The whole thing was fascinating, and topped off by a beautifully presented museum that must have contained samples of every mushroom in Europe, each preserved in a perspex block and mounted in a niche hollowed from the tufa wall.

On to Orleans

It was well past lunchtime and we had a hundred miles to go to the next hotel, so we made a start by cruising up the river toward Tours. The road was superb, built on top of a levee with broad sweeping bends that followed the sinuous path of the beautiful green-shrouded Loire, offering views across the rivers many islands and out across the surrounding vineyards. By the time we got to Tours it was well past five, so we hammered down to motorway to our destination just south of Orleans and a well-earned meal.

Another sunny day dawned. As well as wine, this region is also famed as the home of the French perfume industry, so our first call was a perfume museum on the outskirts of Orleans. This was set in the Chateau Chamerolles, and arranged sequentially through a series of rooms each decorated in the style of a particular century, with the history of perfume interwoven with the history of France. It was very well done, and terminated in a darkened room containing examples of many kinds of glass perfume bottle, each set upon a tiny black uplighter so that it appeared to hang suspended and glowing from within in the darkness.

In Orleans itself, the centre of town had been cordoned off and laid out as a karting track. Other stalls had been set up in the locality, and I got hoisted up at the end of a crane to look down on the cathedral and the city, before wandering through the old quarter and down to paddle our feet in the river by the inevitable mediaeval bridge. The river was immensely wide here, but still flowed very fiercely indeed.

The old quarter came alive at night, and all the restaurants and bars spilled out onto the pavement. The food came and the alcohol flowed, and then before we knew it, it was morning and we were back on the bike for the eleven hours of riding back to Utrecht.

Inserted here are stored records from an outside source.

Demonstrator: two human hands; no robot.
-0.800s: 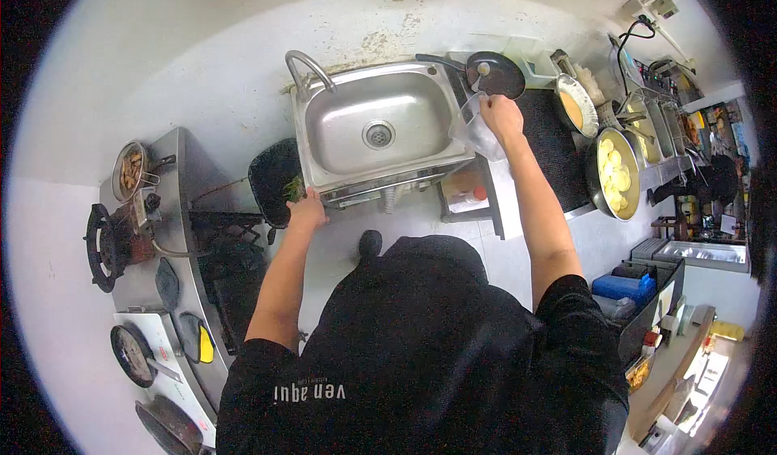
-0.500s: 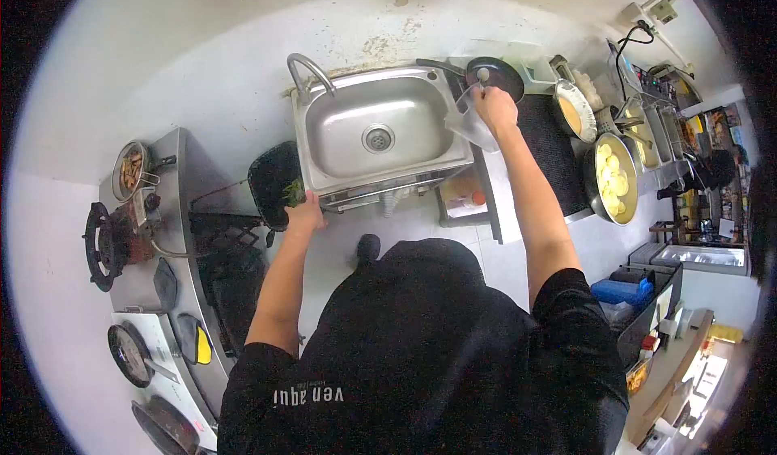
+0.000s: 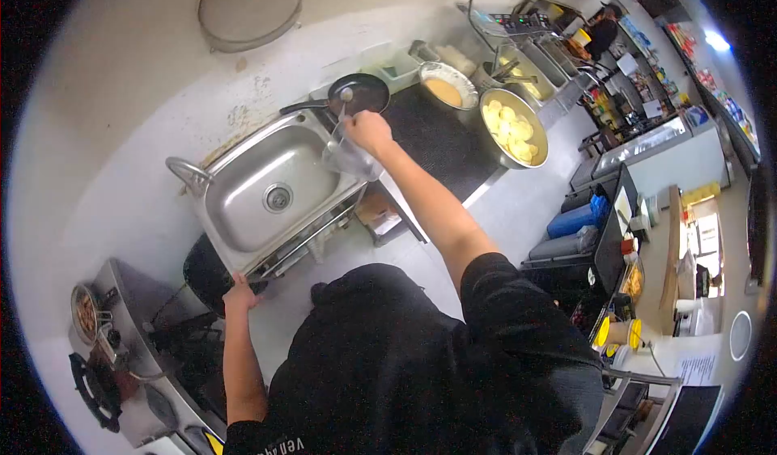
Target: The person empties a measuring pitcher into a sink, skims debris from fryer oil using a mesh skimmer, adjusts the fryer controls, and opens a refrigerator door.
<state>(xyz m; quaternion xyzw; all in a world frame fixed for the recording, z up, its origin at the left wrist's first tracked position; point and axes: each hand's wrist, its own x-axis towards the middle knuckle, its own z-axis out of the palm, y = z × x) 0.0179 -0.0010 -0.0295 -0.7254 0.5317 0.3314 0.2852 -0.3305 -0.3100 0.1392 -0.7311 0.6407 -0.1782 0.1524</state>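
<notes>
My left hand (image 3: 240, 296) is low beside the near left corner of the steel sink (image 3: 271, 196), over the edge of a black bin (image 3: 206, 270); a finger and thumb show apart, with nothing visible between them. My right hand (image 3: 369, 132) is closed on the rim of a clear plastic container (image 3: 350, 160), held tilted at the sink's right edge. Just beyond that hand lies a black frying pan (image 3: 360, 93) with a small pale round thing in it. The sink basin holds nothing visible, and its curved tap (image 3: 191, 172) stands at the left.
Right of the sink are a dark mat (image 3: 441, 141), a bowl of orange-brown liquid (image 3: 443, 91) and a steel bowl of pale yellow slices (image 3: 510, 131). A steel counter with a pan (image 3: 85, 313) and burner stands left. Far back is a person (image 3: 603, 33).
The view has swung right, so the sink appears lower left and tilted. The green scraps seen by my left hand no longer show. My right hand still grips the clear container.
</notes>
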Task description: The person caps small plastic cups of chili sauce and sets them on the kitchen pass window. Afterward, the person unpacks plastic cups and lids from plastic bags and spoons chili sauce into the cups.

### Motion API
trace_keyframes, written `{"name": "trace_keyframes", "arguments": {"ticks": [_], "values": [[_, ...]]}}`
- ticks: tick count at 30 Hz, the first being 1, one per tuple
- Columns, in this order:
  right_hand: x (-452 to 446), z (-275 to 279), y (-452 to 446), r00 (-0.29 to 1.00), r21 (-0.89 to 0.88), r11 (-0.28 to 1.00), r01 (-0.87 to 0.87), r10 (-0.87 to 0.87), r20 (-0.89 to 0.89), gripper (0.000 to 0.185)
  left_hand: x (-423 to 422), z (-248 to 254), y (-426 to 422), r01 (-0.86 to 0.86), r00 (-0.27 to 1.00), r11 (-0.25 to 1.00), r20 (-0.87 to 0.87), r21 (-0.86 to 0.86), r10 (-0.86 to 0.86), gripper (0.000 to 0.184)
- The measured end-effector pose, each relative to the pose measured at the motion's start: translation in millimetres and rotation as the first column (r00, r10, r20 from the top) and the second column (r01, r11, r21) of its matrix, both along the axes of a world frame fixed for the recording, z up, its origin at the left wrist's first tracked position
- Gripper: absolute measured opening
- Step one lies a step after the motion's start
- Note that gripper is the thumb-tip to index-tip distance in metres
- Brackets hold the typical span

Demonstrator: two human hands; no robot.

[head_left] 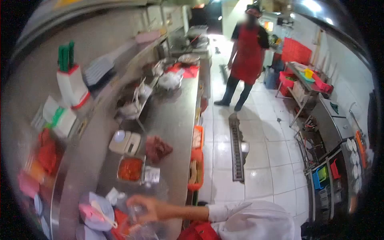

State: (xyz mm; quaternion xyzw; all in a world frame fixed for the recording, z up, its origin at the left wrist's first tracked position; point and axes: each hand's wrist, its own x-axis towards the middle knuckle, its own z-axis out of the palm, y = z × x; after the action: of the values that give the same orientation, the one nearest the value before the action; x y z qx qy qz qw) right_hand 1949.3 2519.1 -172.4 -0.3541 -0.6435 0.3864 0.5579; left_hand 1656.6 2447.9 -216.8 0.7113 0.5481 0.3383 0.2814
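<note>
My right hand (149, 209), at the end of a white sleeve, reaches left over the steel counter (170, 132). Its fingers curl round something of clear plastic (138, 211), blurred, perhaps a bag or cup. Just left of it lie a red item (121, 225) and a pale bowl (95, 208) with a pink-handled utensil (96, 215). Beyond the hand are a metal tray of red-orange food (130, 169), a small white packet (152, 175), a dark red cloth (158, 149) and a white scale (125, 142). I cannot make out my left hand.
A person in a red apron (248, 60) stands in the aisle. Orange baskets (196, 170) line the counter's right edge. A knife block (73, 88) is on the left shelf. Plastic-wrapped items (170, 80) lie farther along the counter. A floor drain (237, 152) runs down the aisle.
</note>
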Motion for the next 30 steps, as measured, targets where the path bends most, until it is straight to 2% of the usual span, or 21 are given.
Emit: {"name": "trace_keyframes", "arguments": {"ticks": [1,2,3,4,5,7,8,9,11,13,15,16,21,23,25,26,27,29,30], "values": [[21,40,-7,0.987,-0.122,0.989,-0.088,0.070,-0.147,0.045,2,13,-1,0.014,0.998,0.959,-0.063,0.284,0.004,0.077],[27,31,2,0.967,-0.082,0.996,-0.038,0.016,-0.254,0.051,-17,2,4,-0.043,0.995,0.947,-0.069,0.319,0.068,0.076],[45,41,0,0.878,-0.174,0.971,-0.166,0.065,-0.475,0.046,-51,-30,11,-0.173,0.982,0.957,-0.036,0.232,0.186,0.075],[62,51,-7,0.838,-0.353,0.923,-0.151,-0.070,-0.542,0.041,-88,-59,12,-0.325,0.944,0.939,-0.025,0.113,0.330,0.075],[76,58,-10,0.768,-0.336,0.937,-0.096,-0.145,-0.624,0.039,-108,-72,9,-0.447,0.894,0.893,-0.001,0.049,0.447,0.074],[105,46,-14,0.734,-0.419,0.908,-0.022,-0.270,-0.623,0.038,-77,-35,-3,-0.571,0.820,0.819,0.071,0.054,0.567,0.071],[116,44,-18,0.693,-0.406,0.914,-0.014,-0.284,-0.663,0.038,-60,-21,1,-0.659,0.745,0.750,0.186,0.061,0.640,0.069],[125,44,-24,0.648,-0.392,0.920,0.003,-0.300,-0.700,0.038,-59,-18,1,-0.663,0.744,0.746,0.169,0.064,0.647,0.069],[138,43,-34,0.647,-0.405,0.913,0.047,-0.337,-0.684,0.043,-60,-21,4,-0.767,0.628,0.638,0.288,0.073,0.722,0.070],[149,40,-45,0.647,-0.411,0.905,0.109,-0.378,-0.662,0.049,-72,-30,9,-0.753,0.643,0.650,0.330,0.103,0.692,0.067],[161,40,-53,0.682,-0.407,0.886,0.224,-0.440,-0.584,0.049,-92,-43,15,-0.731,0.640,0.666,0.485,0.145,0.597,0.062],[167,41,-58,0.663,-0.432,0.874,0.223,-0.461,-0.589,0.047,-100,-47,17,-0.744,0.629,0.643,0.512,0.179,0.585,0.062],[179,27,-76,0.659,-0.410,0.851,0.327,-0.517,-0.547,0.038,-74,-19,22,-0.779,0.626,0.491,0.435,0.391,0.647,0.062],[171,9,-79,0.700,-0.383,0.886,0.262,-0.448,-0.556,0.039,-52,-10,24,-0.741,0.666,0.494,0.411,0.454,0.622,0.062],[152,10,-86,0.795,-0.449,0.842,0.300,-0.481,-0.371,0.040,-25,-4,31,-0.679,0.733,0.553,0.399,0.484,0.550,0.062],[139,12,-89,0.799,-0.473,0.856,0.209,-0.428,-0.422,0.042,-10,-2,35,-0.629,0.778,0.603,0.387,0.491,0.495,0.062],[128,2,-89,0.852,-0.478,0.856,0.200,-0.392,-0.347,0.044,8,1,39,-0.562,0.826,0.666,0.374,0.491,0.422,0.062],[109,-7,-88,0.900,-0.517,0.856,0.002,-0.227,-0.372,0.050,46,6,49,-0.374,0.912,0.803,0.341,0.464,0.228,0.062],[98,-13,-87,0.935,-0.487,0.873,0.020,-0.189,-0.301,0.050,66,8,54,-0.257,0.938,0.858,0.327,0.445,0.112,0.062]]}}
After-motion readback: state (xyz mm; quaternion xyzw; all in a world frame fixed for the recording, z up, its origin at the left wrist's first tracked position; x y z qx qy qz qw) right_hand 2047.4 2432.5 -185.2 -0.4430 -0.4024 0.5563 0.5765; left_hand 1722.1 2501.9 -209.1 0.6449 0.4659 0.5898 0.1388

Luckily the beautiful weather held, and we stopped here and there to eat, drink and rest. Just over the Belgian border we happened to turn off into the town of Dour, which managed to live up perfectly to its name, completely failed to provide us with any food, and whose main attraction, as far as we could see, was the immense queue of people waiting for the bus out of town. However, we knew that Mons was nearby, so we decided to try our luck there again.

Back to Mons

The music festival appeared to be over, but the townspeople of Mons were having yet another party, this one related to dragons. The main square was packed with impromptu bars where they sold wicked-looking Belgian beer in huge flagons, and we ended up back at the same restaurant, as it was the only place that hadn’t foregone food preparation in preference to the sale of rivers of alcohol.

Still, we were looking forward to sitting in the square watching the world bustle by, chased by friendly street-sellers with fistfuls of hats, balloons and dragons. Everyone was having a great time, but we had some more mileage to cover, so regretfully we passed up on the local beer, bought a passing dragon-on-a-stick and pointed the bike toward Holland and home.